### Work to complete
What's wanted is the full listing, reproduced exactly.

### Information provided
=== Section Start ===

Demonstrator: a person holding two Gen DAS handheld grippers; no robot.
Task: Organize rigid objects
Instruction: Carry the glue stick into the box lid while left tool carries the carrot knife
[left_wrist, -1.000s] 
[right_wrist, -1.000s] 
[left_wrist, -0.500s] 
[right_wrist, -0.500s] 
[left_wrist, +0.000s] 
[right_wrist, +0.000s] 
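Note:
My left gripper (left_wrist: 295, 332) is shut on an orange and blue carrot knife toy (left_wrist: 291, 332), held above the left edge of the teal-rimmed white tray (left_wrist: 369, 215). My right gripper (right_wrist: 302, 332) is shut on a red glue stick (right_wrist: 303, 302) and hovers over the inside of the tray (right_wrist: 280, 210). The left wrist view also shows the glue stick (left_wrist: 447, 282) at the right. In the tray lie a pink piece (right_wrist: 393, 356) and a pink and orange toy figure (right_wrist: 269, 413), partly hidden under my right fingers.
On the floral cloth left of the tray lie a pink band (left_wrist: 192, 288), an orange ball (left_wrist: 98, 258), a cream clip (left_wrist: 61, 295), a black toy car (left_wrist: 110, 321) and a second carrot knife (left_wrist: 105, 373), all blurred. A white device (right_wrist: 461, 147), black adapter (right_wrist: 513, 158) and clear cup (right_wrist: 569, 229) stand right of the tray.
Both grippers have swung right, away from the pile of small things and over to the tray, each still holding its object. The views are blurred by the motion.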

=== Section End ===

### Result of the exercise
Demonstrator: a person holding two Gen DAS handheld grippers; no robot.
Task: Organize rigid objects
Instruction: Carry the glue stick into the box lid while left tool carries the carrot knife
[left_wrist, -1.000s] 
[right_wrist, -1.000s] 
[left_wrist, -0.500s] 
[right_wrist, -0.500s] 
[left_wrist, +0.000s] 
[right_wrist, +0.000s] 
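Note:
My left gripper (left_wrist: 295, 332) is shut on an orange and blue carrot knife toy (left_wrist: 291, 332), held above the left edge of the teal-rimmed white tray (left_wrist: 369, 215). My right gripper (right_wrist: 302, 332) is shut on a red glue stick (right_wrist: 303, 302) and hovers over the inside of the tray (right_wrist: 280, 210). The left wrist view also shows the glue stick (left_wrist: 447, 282) at the right. In the tray lie a pink piece (right_wrist: 393, 356) and a pink and orange toy figure (right_wrist: 269, 413), partly hidden under my right fingers.
On the floral cloth left of the tray lie a pink band (left_wrist: 192, 288), an orange ball (left_wrist: 98, 258), a cream clip (left_wrist: 61, 295), a black toy car (left_wrist: 110, 321) and a second carrot knife (left_wrist: 105, 373), all blurred. A white device (right_wrist: 461, 147), black adapter (right_wrist: 513, 158) and clear cup (right_wrist: 569, 229) stand right of the tray.
Both grippers have swung right, away from the pile of small things and over to the tray, each still holding its object. The views are blurred by the motion.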

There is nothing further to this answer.